Quand ce n’est pas pathologique
11/09/2010
Témoignages > Cyclothymie
L’apprentissage n’était pas toujours facile mais je l’ai bien intégré. Attention ! j’ai des projets, je dors moins, je rigole tout le temps, je mange peu, j’ai un grand appétit sexuel, je veux faire du shopping ; est-ce que je monte ? Est-ce qu’il me faut un neuro ? Fais gaffe ! Je suis fatiguée et j’ai du mal à m’endormir, je n’ai envie de rien faire, tout le monde m’énerve, j’en ai marre ; est-ce que je déprime ? Est-ce qu’il faut ajouter un antidépresseur ? Je remplissais des tableaux avec mes traitements, les heures de sommeil, les événements déclencheurs ; j’ai appris à m’observer. J’ai compris et j’ai appris à me connaître ; je sais quand ça ne va pas.
En ce moment je suis fatiguée, j’ai du mal à m’endormir et je dors peu, je n’arrive pas à tout faire, parfois les gens m’énervent.

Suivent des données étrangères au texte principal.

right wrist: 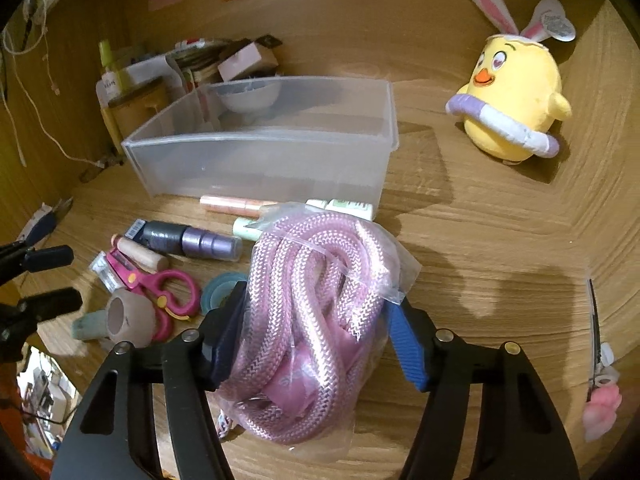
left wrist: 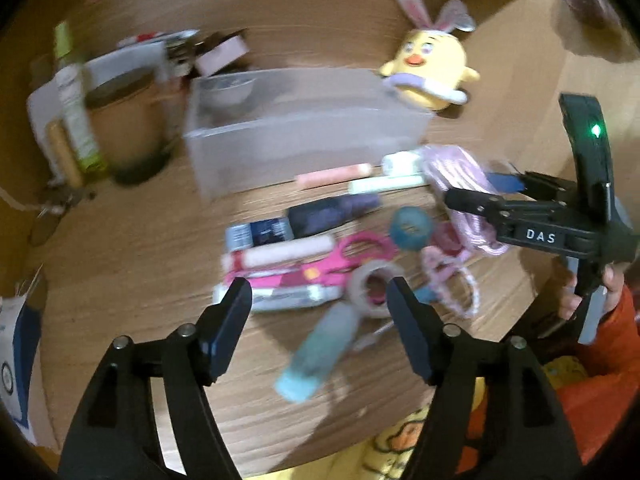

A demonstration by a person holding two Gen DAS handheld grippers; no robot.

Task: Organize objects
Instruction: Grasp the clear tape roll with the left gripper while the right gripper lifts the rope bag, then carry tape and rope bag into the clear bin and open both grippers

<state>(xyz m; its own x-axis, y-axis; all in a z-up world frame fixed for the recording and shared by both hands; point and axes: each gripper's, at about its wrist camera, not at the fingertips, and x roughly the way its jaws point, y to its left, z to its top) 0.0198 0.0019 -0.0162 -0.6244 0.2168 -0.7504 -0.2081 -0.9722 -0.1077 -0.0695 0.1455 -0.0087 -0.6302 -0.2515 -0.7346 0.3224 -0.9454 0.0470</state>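
Observation:
A clear plastic bin (right wrist: 264, 152) stands on the wooden desk; it also shows in the left wrist view (left wrist: 304, 132). My right gripper (right wrist: 316, 328) is shut on a bagged coil of pink rope (right wrist: 316, 300), held just above the desk in front of the bin; the rope also shows in the left wrist view (left wrist: 452, 168). My left gripper (left wrist: 320, 300) is open and empty, hovering over a pile of small items: pink scissors (left wrist: 344, 256), a tape roll (left wrist: 372, 284), a teal tube (left wrist: 320, 352), a dark bottle (left wrist: 332, 216).
A yellow chick plush (right wrist: 516, 104) sits at the back right. Jars, a green-capped bottle (right wrist: 108, 68) and boxes crowd the back left. A pink hair clip (right wrist: 600, 400) lies at the right. Markers (right wrist: 236, 206) lie along the bin's front wall.

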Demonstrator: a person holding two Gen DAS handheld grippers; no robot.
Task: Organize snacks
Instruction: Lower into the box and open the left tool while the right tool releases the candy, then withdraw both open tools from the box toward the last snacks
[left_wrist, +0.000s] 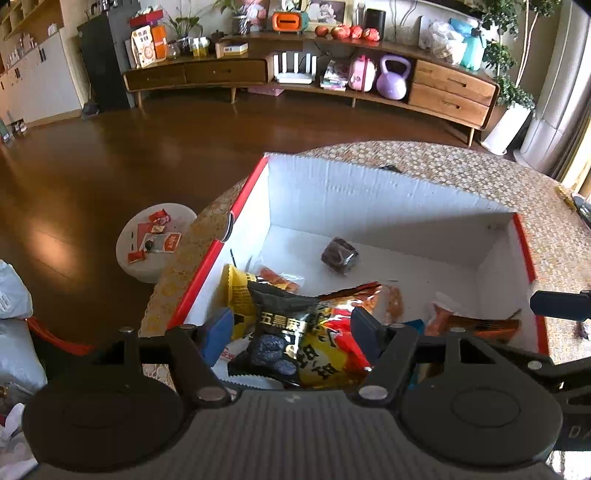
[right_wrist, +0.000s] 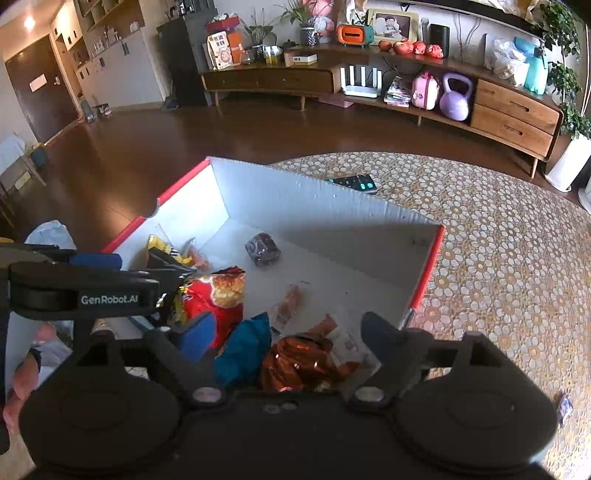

J’ai quelques projets en tête, j’ai fait chauffer la carte bleu dernièrement. Est-ce que je dois en parler avec mon psy ? Ajuster mon traitement ? Eh bien non, je ne pense pas. Je pense tout simplement que comme pour tout le monde ce sont des choses qui arrivent.
Si je dors peu, je suis fatiguée et j’ai du mal à m’endormir c’est parce que je travaille la nuit, j’encaisse des décalages horaires et j’ai deux touts petits à la maison. J’ai chauffé la carte bleu parce que j’avais envie de me faire plaisir avec un héritage. J’ai des projets ? tant mieux ! Il sera temps de faire des choses auxquelles je pense depuis des années pour préparer notre avenir. Les gens m’énervent ? parfois il y a de quoi !
Où se trouve la ligne entre normale et pathologique ? Comment savoir si je dois m’inquiéter ou laisser passer ? Comment expliquer que je peux avoir un coup de mou ou péter la forme sans que ce soit un nouvel épisode qui commence ? Cela ne fait pas parti de la "bipo éducation" dont on entend parler qui s’arrête souvent à la reconnaissance, gestion et prévention des hauts et des bas. C’est une deuxième apprentissage qui commence, comment savoir quand c’est normal ; est-ce que je peux en être certaine ?
Peut être que je peux en être sûre parce que ce n’est pas comme des autres fois. Ce n’est pas comme avant d’être stabilisée, ce n’est pas comme après mon premier bébé, ce n’est pas comme lorsque j’ai été déstabilisée par un nouvel moyen de contraception. Ces fois là j’ai su que ça n’allait pas et j’ai pu réagir à temps pour garder le cap. La différence est que je ne sens pas les sables mouvants sous mes pieds, je n’ai pas la sensation que moi, que ma vie, va se découdre comme les mailles d’un tricot.
Je continue à me surveiller, à m’observer de loin ; parfois ça m’emmerde mais je m’y adhère encore et toujours. Je me fais confiance, mon psy me fait confiance. Mon entourage doit aussi apprendre à me faire confiance et accepter que tout n’est pas pathologique.
Peut être que je me trompe, peut être qu’en effet j’ai raison. Mon psy m’a proposé un moyen de savoir, c’est normal jusqu’à preuve contraire.